Concordo pienamente…un intero esame su organizzazione aziendale…ma non avevo mai ben capito..tutte parolone contorte, quando invece si poteva spiegare così bene!!grazie per la spiegazione!!
Ciao Imma,
eh si…purtroppo le “parolone contorte” fanno molto accademia, ma poca comprensione.
Grazie a te per il commento.
…Questa è passione per il proprio lavoro. Complimenti e grazie!
Ciao Tiziana,
grazie anche a te per il complimento. Beh…si..in effetti ci mettiamo la passione dentro. Oltre che quella per il nostro lavoro, ci mettiamo anche quella per lo sviluppo culturale (dal punto di vista aziendale) di imprenditori e aspiranti imprenditori.
Complimenti!!!!!!Davvero tutto chiaro e lineare!Io ho una mia teoria: Più una persona è preparata e capace, più è in grado di spiegare in modo semplice dei concetti anche complessi….lì sta la VERA BRAVURA!!!!Non nell’uso di paroloni!!!
Ciao Mary,
grazie anche a te per i complimenti!!
I paroloni servono solo a rendere incomprensibili le cose, e servono a poco. Soprattutto a chi ti chiede di “spiegare” qualcosa.
Il verbo “spiegare” viene spesso percepito male proprio perchè si ricollega all’esperienza (spesso non proprio bella…) del professorone che “spiega” qualcosa a qualcuno, senza fargli capire molto…
Sarebbero sufficienti solo due cose, per spiegare meglio qualsiasi cosa:
1) conoscere la natura etimologica del verbo “spiegare” che significa “togliere le pieghe”;
2) mettersi nei panni di chi ascolta e necessita di togliere alcune pieghe.
Ma, spesso, l’autocelebrazione di chi “spiega” serve solo ad autocelebrarsi e non a chi ascolta (o legge).
Anche questa “spiegazione” del fenomeno, mi sembra abbastanza semplice da dare e da far comprendere…

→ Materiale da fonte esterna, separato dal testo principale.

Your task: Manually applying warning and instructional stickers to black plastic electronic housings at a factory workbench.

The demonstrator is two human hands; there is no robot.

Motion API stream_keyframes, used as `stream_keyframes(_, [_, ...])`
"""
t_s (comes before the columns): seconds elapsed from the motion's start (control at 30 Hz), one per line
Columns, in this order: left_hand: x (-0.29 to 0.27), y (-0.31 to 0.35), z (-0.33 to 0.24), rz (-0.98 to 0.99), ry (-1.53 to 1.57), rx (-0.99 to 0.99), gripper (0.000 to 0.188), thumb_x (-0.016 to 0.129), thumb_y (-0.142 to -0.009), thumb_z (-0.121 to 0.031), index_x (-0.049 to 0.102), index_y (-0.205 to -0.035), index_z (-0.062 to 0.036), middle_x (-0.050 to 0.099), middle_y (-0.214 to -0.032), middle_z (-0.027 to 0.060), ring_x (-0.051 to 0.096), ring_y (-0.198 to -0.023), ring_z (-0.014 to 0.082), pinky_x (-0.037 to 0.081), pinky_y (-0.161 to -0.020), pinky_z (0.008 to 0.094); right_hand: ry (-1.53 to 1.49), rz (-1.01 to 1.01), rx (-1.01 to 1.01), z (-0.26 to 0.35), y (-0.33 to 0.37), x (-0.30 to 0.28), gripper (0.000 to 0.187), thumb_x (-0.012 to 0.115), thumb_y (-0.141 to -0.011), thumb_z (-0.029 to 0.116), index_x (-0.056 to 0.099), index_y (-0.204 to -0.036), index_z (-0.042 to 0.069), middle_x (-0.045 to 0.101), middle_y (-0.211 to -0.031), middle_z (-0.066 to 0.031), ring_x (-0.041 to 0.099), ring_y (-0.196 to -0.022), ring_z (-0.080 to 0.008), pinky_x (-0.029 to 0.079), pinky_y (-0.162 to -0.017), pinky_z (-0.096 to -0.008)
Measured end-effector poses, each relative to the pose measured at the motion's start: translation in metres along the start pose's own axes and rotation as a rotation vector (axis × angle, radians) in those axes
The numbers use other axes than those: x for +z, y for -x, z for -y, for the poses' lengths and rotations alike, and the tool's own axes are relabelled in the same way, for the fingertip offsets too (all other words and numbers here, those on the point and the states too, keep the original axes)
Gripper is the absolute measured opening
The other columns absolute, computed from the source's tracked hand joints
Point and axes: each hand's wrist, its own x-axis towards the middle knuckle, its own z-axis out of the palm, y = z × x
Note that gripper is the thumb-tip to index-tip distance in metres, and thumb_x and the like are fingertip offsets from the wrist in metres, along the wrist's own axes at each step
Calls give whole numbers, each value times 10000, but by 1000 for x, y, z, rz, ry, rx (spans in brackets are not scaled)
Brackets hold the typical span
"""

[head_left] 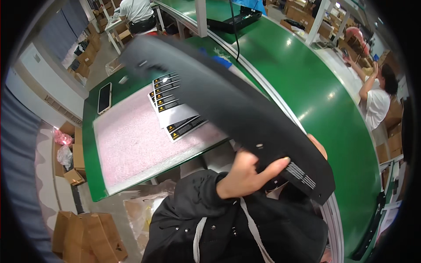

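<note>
A long black panel-like housing (pixel 245 109) lies slantwise across the view, from the far left to the near right. Its far end is blurred. Small slots (pixel 301 175) and a small oval hole mark its near end. My left hand (pixel 245 173) is closed on the near long edge, with the thumb laid on the surface by the slots. Fingertips of my right hand (pixel 318 146) curl over the opposite edge; the rest of that hand is hidden by the housing. Beneath the far part lie sheets of black labels with orange marks (pixel 175 129), partly covered.
A pink foam sheet (pixel 131 136) covers part of the green side table, beside a phone (pixel 105 98). A metal rail borders the green conveyor belt (pixel 346 144). Another black housing (pixel 237 22) lies farther up. Two people sit nearby. An open carton (pixel 87 236) stands on the floor.
</note>
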Motion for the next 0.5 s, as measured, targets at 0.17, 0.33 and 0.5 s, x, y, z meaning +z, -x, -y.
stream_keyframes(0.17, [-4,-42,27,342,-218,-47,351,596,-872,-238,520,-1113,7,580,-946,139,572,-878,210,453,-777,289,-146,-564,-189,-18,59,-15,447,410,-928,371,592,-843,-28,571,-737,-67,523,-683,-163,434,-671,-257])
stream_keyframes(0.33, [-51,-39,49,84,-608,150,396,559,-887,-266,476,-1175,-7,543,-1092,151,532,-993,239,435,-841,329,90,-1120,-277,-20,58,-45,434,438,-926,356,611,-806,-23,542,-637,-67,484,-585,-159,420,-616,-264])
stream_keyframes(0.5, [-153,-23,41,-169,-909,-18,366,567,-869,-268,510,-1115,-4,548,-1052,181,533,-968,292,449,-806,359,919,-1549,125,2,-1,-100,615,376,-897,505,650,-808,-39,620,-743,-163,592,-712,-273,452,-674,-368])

Complimenti per la spiegazione efficace e coincisa..ma potrebbe spiegarmi i costi diretti e indiretti in base ai costi a base unica o multipla?
Ciao Peppe,
purtroppo per spiegare l’imputazione dei costi (diretti ed indiretti) in base unica e base multipla servirebbe più spazio di quello che abbiamo a disposizione in questo form per lasciare i commenti, poichè sarebbe necessario fare qualche tabella e qualche calcolo. Altrimenti è praticamente impossibile spiegare a parole e senza esempi una cosa del genere.
Qui posso solo dirti che base unica e base multipla sono dei “riferimenti” che si usano nella prassi per “imputare” i costi diretti ed indiretti a determinati oggetti di calcolo come le ore macchina, o il costo del lavoro o altri ancora.
Magari a breve ci scriviamo un articolo nel BLOG con tanto di esempi che così rimane più facilmente comprensibile.